-- Action item --
From the entries below, return exactly the lines beginning at the one that contains "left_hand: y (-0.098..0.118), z" and ending at the one that contains "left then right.", both of them included, and only those lines.

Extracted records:
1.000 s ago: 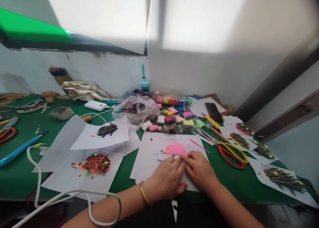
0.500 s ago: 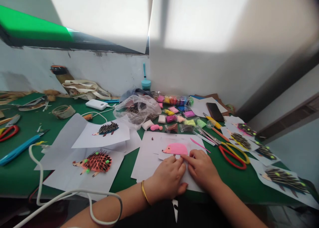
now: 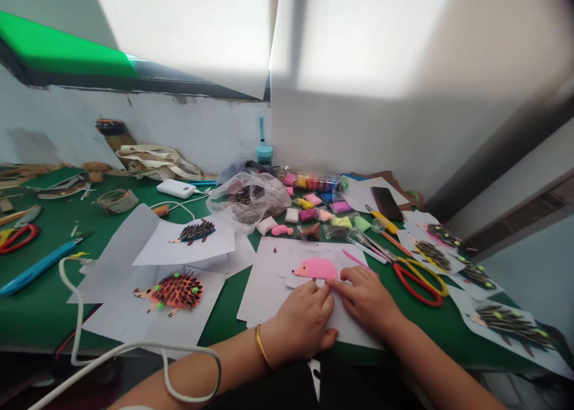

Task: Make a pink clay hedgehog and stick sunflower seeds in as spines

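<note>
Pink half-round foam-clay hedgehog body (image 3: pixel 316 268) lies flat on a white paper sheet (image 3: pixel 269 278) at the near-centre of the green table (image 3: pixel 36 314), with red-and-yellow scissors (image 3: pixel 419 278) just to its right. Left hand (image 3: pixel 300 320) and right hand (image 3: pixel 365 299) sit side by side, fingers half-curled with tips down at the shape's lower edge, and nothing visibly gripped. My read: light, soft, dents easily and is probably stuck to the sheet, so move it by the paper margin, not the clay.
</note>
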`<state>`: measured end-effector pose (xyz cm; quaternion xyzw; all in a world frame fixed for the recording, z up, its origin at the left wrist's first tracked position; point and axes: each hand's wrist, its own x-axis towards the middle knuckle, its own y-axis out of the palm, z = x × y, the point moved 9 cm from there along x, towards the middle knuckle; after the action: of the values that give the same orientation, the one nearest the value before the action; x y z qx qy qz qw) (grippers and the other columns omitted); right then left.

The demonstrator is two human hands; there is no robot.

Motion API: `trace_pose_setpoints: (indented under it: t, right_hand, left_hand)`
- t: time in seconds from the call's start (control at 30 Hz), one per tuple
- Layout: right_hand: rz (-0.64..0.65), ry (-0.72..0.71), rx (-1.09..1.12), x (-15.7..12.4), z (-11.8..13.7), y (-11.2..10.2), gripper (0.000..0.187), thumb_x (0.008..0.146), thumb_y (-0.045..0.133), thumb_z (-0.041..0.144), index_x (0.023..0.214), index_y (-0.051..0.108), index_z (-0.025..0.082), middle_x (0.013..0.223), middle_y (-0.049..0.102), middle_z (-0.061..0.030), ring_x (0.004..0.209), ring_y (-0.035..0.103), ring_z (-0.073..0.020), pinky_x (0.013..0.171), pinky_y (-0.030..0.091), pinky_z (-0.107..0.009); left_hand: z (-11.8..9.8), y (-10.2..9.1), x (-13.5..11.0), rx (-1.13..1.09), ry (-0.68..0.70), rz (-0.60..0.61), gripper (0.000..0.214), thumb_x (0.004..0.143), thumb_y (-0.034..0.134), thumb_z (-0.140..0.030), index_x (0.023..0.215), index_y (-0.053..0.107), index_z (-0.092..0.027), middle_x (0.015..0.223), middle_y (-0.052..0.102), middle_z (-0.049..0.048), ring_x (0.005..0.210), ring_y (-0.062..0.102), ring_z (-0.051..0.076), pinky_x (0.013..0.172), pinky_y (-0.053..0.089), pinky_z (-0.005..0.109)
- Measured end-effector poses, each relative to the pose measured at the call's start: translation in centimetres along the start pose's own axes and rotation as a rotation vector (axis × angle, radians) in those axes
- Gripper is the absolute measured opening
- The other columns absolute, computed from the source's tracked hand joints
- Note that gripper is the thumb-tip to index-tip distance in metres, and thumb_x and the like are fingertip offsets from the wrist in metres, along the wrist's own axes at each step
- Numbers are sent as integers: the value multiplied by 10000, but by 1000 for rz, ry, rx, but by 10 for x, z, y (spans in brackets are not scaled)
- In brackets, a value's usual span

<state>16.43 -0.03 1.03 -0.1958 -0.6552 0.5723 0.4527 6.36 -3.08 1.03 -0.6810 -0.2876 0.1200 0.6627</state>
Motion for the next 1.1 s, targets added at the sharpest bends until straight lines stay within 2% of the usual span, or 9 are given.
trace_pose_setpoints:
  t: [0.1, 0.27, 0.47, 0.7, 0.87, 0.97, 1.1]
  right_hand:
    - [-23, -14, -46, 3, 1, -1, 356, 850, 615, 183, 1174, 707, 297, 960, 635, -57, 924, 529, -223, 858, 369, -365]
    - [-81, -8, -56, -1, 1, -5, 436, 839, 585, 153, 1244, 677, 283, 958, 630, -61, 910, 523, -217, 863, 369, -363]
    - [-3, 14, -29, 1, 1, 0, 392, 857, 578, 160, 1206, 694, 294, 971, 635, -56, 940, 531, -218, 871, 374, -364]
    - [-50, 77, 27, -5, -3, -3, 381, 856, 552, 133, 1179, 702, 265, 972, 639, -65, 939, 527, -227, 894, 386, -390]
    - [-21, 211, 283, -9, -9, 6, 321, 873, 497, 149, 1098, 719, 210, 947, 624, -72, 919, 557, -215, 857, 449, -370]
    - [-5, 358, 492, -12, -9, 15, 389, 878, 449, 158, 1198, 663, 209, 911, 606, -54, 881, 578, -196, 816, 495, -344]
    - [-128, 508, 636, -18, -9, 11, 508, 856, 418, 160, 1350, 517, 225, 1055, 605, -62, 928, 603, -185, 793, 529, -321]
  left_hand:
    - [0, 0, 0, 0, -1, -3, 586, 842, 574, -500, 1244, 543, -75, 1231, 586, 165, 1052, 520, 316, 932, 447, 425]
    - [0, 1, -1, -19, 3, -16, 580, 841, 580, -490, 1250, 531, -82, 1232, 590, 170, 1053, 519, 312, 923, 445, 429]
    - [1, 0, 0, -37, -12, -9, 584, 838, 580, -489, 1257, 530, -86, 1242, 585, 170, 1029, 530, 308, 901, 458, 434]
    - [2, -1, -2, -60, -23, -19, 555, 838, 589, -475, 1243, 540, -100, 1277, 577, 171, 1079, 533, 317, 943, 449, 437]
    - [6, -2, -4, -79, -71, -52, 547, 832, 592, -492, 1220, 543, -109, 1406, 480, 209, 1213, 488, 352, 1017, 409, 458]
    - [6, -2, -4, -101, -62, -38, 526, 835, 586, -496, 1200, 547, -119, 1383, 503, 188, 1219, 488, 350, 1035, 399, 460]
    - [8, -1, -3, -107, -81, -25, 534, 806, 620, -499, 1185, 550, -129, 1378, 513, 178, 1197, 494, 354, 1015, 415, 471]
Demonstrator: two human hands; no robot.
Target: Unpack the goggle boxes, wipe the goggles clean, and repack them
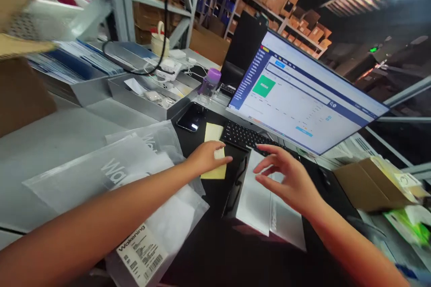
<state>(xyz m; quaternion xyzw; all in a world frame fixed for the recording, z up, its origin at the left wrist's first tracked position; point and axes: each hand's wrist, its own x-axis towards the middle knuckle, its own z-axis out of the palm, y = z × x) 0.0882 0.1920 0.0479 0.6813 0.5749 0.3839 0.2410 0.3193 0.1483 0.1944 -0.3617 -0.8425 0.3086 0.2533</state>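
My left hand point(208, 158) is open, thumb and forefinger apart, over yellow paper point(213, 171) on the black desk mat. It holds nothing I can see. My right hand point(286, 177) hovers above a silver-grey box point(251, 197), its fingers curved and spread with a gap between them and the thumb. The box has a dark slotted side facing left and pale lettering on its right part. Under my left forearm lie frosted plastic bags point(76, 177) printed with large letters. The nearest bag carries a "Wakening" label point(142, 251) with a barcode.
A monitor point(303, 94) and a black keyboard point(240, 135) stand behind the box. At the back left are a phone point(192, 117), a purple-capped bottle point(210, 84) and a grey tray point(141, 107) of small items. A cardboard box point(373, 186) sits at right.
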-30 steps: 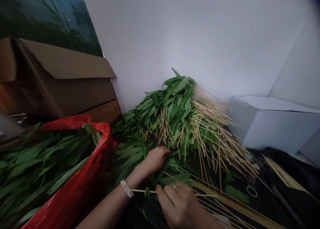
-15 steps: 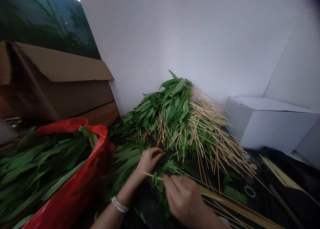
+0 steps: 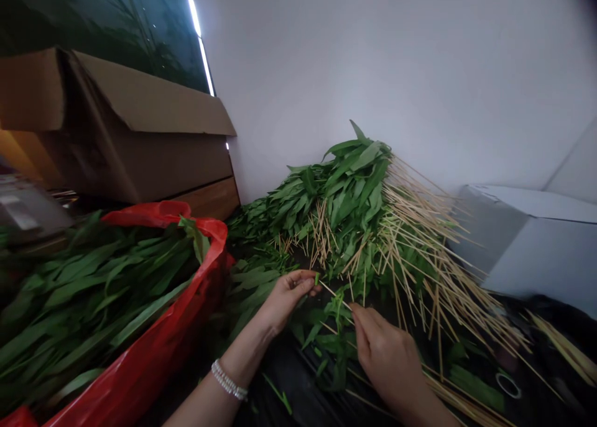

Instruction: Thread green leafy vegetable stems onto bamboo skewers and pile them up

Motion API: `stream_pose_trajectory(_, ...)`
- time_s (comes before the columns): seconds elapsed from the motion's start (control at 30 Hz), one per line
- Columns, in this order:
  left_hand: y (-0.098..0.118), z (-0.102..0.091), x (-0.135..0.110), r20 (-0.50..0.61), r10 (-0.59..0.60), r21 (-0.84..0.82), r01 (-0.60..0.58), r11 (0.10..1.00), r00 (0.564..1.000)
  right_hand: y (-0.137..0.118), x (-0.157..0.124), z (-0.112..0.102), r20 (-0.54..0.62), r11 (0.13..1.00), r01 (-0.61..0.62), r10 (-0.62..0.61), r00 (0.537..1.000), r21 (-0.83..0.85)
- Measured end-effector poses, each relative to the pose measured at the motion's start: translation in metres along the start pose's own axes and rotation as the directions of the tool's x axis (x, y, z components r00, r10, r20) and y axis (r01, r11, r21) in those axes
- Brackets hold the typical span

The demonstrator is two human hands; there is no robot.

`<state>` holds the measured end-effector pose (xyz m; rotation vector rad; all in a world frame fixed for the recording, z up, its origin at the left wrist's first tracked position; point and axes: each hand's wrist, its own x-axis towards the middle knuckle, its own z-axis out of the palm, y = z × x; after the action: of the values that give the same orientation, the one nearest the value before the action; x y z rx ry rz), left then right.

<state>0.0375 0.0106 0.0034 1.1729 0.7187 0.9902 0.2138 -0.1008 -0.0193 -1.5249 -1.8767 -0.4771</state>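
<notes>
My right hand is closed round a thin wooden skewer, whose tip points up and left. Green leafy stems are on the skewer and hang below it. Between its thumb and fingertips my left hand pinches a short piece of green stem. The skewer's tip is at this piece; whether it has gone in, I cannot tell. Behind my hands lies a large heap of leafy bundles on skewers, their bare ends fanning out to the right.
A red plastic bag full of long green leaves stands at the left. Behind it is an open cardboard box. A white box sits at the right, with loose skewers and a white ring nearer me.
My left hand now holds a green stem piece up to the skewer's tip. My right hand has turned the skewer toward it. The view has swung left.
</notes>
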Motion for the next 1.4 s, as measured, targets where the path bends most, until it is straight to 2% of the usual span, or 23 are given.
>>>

-- Answer to this problem --
  left_hand: y (-0.098..0.118), z (-0.102..0.091), x (-0.135..0.110), r20 (-0.50..0.61), r10 (-0.59..0.60), r21 (-0.84..0.82), r01 (-0.60..0.58), r11 (0.10..1.00), r00 (0.564..1.000)
  right_hand: y (-0.137..0.118), x (-0.157..0.124), z (-0.112..0.102), r20 (-0.54..0.62), r11 (0.13..1.00), r01 (-0.61..0.62), r10 (-0.62..0.61), r00 (0.537..1.000), r21 (-0.83..0.85)
- Measured end-effector poses, each relative to the pose measured at the motion's start: translation in metres along the start pose's own axes and rotation as the directions of the tool's x axis (x, y, z components r00, r10, r20) and y axis (r01, r11, r21) in those axes
- Brackets hold the typical span

The demonstrator is two human hands; there is no robot.

`<state>` holds the measured end-effector pose (xyz m; rotation vector rad; all in a world frame fixed for the recording, z up, its origin at the left wrist's first tracked position; point and axes: each hand's wrist, its own x-axis towards the middle knuckle, its own z-axis out of the palm, y = z × x; after the action: of the values that give the same orientation, the one nearest the value before the action; x y z rx ry rz), left then right.

Nothing else is part of this exercise.